Getting ecology and evolution journal titles from R

August 31, 2012
By

(This article was first published on Recology - R, and kindly contributed to R-bloggers)


So I want to mine some #altmetrics data for some research I'm thinking about doing. The steps would be:

  • Get journal titles for ecology and evolution journals.
  • Get DOI's for all papers in all the above journal titles.
  • Get altmetrics data on each DOI.
  • Do some fancy analyses.
  • Make som pretty figs.
  • Write up results.

It's early days, so jus working on the first step. However, getting a list of journals in ecology and evolution is frustratingly hard.
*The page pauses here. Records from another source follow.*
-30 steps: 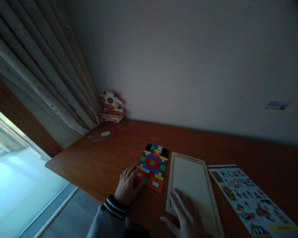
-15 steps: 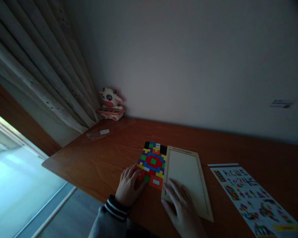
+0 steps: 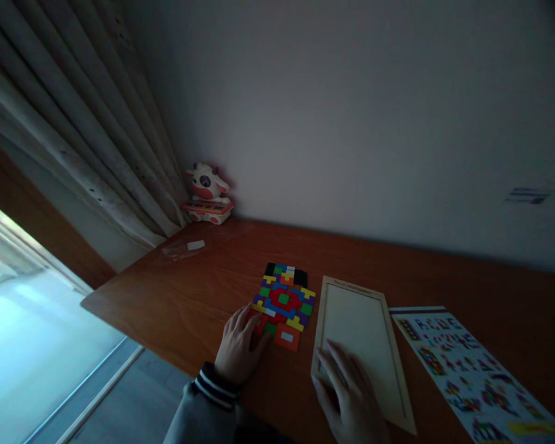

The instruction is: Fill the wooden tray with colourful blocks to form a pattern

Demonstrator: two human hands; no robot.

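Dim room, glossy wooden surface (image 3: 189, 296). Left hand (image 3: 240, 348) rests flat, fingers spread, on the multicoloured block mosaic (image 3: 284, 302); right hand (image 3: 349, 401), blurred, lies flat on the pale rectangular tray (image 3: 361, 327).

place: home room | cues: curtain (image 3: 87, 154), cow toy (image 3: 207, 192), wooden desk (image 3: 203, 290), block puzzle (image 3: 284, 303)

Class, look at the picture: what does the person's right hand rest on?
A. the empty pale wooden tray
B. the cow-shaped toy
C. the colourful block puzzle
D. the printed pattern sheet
A: the right hand lies flat on the near end of the empty pale wooden tray, while the left hand touches the colourful block puzzle beside it.
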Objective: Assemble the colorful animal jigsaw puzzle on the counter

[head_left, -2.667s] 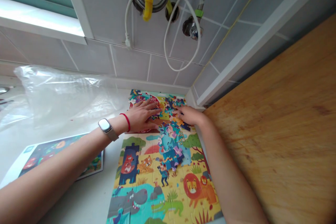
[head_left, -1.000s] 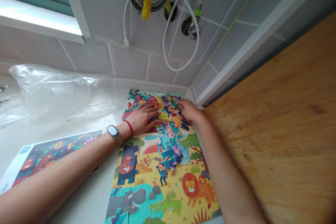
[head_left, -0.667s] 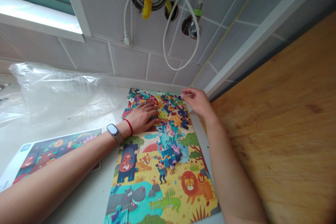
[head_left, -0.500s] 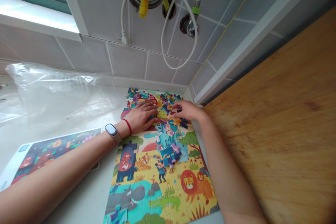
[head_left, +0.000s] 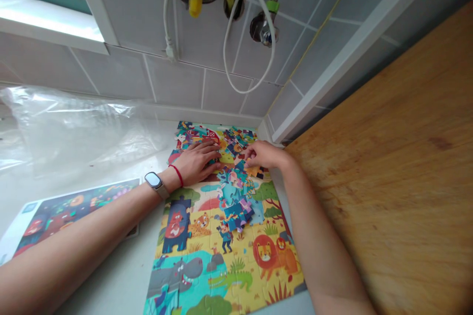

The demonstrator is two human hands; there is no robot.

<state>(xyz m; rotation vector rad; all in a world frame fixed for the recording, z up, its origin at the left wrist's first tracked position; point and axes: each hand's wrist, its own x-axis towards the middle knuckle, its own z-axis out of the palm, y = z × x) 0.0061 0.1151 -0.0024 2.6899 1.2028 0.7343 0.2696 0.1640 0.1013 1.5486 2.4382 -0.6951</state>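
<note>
My left hand (head_left: 199,161) lies with its fingers stretched out over loose puzzle pieces on the upper left of the assembled animal puzzle. My right hand (head_left: 261,154) is at the puzzle's upper right, its thumb and fingers drawn together on a puzzle piece mostly hidden by them. Orange puzzle pieces (head_left: 254,171) lie just below that hand. A heap of loose puzzle pieces (head_left: 236,135) lies beyond the hands, and another blue and purple cluster (head_left: 238,214) sits lower down. The assembled jigsaw puzzle (head_left: 229,251) shows a hippo, a crocodile and lions. A dark bear piece (head_left: 177,226) lies on its left side.
A printed picture sheet (head_left: 70,211) lies at the left, partly under my left forearm. Behind it is a clear plastic bag (head_left: 77,128). A wooden board (head_left: 399,172) stands close at the right. A white cable (head_left: 225,54) and a valve (head_left: 264,32) are on the tiled wall.
The fingers of my right hand have closed together and moved slightly down toward the orange pieces. My left hand stays in place on the pieces. The view has shifted slightly.
</note>
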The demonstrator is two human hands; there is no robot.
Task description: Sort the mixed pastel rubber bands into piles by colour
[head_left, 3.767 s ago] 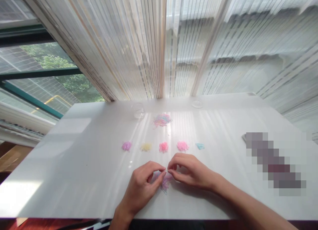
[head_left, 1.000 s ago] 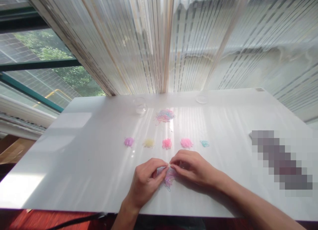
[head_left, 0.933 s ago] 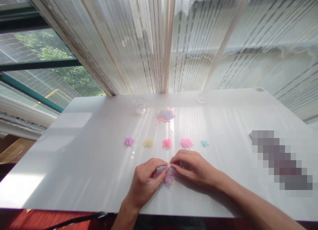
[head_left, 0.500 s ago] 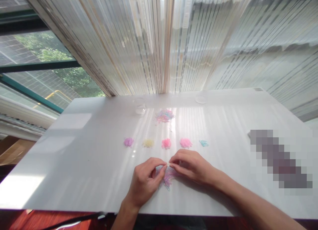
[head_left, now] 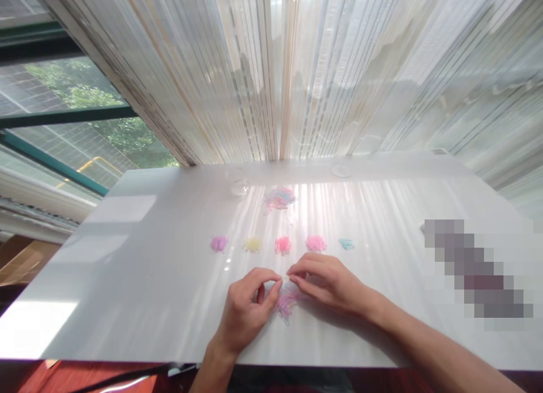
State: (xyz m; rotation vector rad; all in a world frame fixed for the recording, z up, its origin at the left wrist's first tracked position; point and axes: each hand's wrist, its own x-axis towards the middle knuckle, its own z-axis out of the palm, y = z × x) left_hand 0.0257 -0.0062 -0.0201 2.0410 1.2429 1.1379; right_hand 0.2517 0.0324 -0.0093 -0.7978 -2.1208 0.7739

This turns out to not be that easy if you are (1) trying to avoid Thomson Reuters, and (2) want a machine interface way to do it (read: API).

Unfortunately, Mendeley's API does not have methods for getting a list of journals by field, or at least I don't know how to do it using their API. No worries though - Crossref comes to save the day. Here's my attempt at this using the Crossref OAI-PMH.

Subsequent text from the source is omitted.